KNOXVILLE, Tenn. — Pro­secutors described a frightening standoff at a Tennessee courthouse between law enforcement and an armed Georgia man who vowed to take it over in his quest to oust President Obama. The man’s attorney said he was just a “loudmouth” expressing his political opinions.

Darren Wesley Huff's lawyer called him a "loudmouth."  J. Miles Cary/Associated Press

J. Miles Cary/Associated Press
Darren Wesley Huff’s lawyer called him a “loudmouth.”


The defense didn’t work for Darren Wesley Huff, who was convicted Tuesday on a federal firearms charge that could send him to prison for up to five years.

Huff, 41, was armed with a Colt .45 and an assault rifle on April 20, 2010, when he and about 15 others, some also armed, arrived in Madisonville, a small town about halfway between Knoxville and Chattanooga.

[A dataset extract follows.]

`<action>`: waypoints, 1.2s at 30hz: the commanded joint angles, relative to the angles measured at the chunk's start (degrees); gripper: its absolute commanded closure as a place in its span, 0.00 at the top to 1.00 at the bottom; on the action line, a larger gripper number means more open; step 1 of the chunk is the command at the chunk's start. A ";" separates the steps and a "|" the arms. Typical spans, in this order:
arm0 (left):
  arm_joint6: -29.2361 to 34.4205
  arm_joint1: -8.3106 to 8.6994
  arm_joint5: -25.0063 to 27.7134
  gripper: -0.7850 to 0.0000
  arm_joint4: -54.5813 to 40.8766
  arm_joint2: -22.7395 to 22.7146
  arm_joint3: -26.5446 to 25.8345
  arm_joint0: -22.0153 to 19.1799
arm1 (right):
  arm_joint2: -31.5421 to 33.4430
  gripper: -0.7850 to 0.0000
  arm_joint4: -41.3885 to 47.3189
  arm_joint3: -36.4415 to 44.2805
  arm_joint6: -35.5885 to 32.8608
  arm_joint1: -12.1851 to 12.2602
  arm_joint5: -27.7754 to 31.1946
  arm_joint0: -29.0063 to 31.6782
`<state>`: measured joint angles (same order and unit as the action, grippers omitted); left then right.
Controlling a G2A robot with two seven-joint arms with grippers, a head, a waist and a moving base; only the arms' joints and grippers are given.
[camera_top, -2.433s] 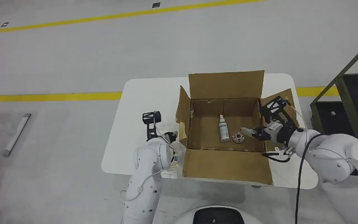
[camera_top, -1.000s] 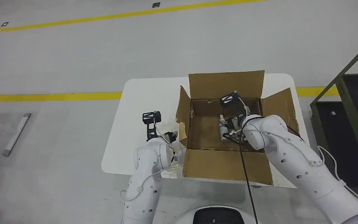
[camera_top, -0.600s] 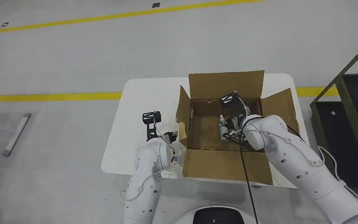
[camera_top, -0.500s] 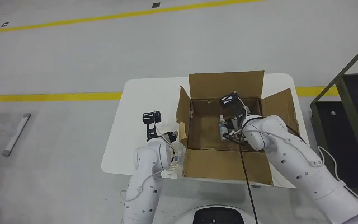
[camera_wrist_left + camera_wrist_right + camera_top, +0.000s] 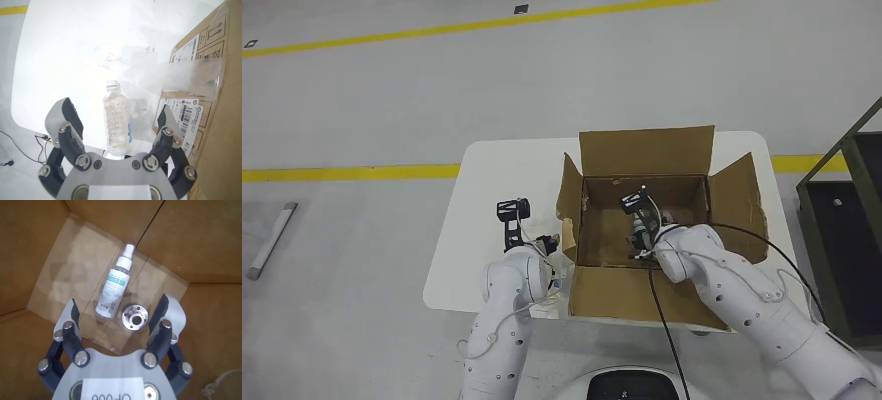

About 100 law enforcement officers also were there because Huff had told an FBI agent who visited his home in Dallas, Ga., and police who stopped him for a traffic violation in Tennessee that he was prepared to help take over the Monroe County Courthouse if necessary.

“Huff said he was ready to die for his rights and what he believed in,” Special Agent Mark Van Balen wrote in a pre-trial affidavit. Huff was convicted of carrying a firearm in interstate commerce with the intent to use it in a civil disorder and acquitted of another charge of using a firearm in relation to another felony.

Defense attorney Scott Green said his client was a “loudmouth” but “not the scary guy they have been trying to paint.”

Huff fought back tears as he told jurors how hurt he was that “my government has called me a potential domestic terrorist.”

Jurors heard at length from Huff thanks to a dashboard camera video taken after he was stopped and given a warning for driving too closely. In the tape, Huff chatted for an hour about religion and guns with officers, volunteering many details about what he was planning to do in Tennessee.

He said he was motivated to go to Madisonville by Walter Fitzpatrick, a Navy retiree who has had a beef against the federal government since he faced a court-martial decades ago. Fitzpatrick was facing charges in the eastern Tennessee town because he tried to use a citizen’s arrest warrant to take into custody local officials who wouldn’t pursue a legal case to oust Obama.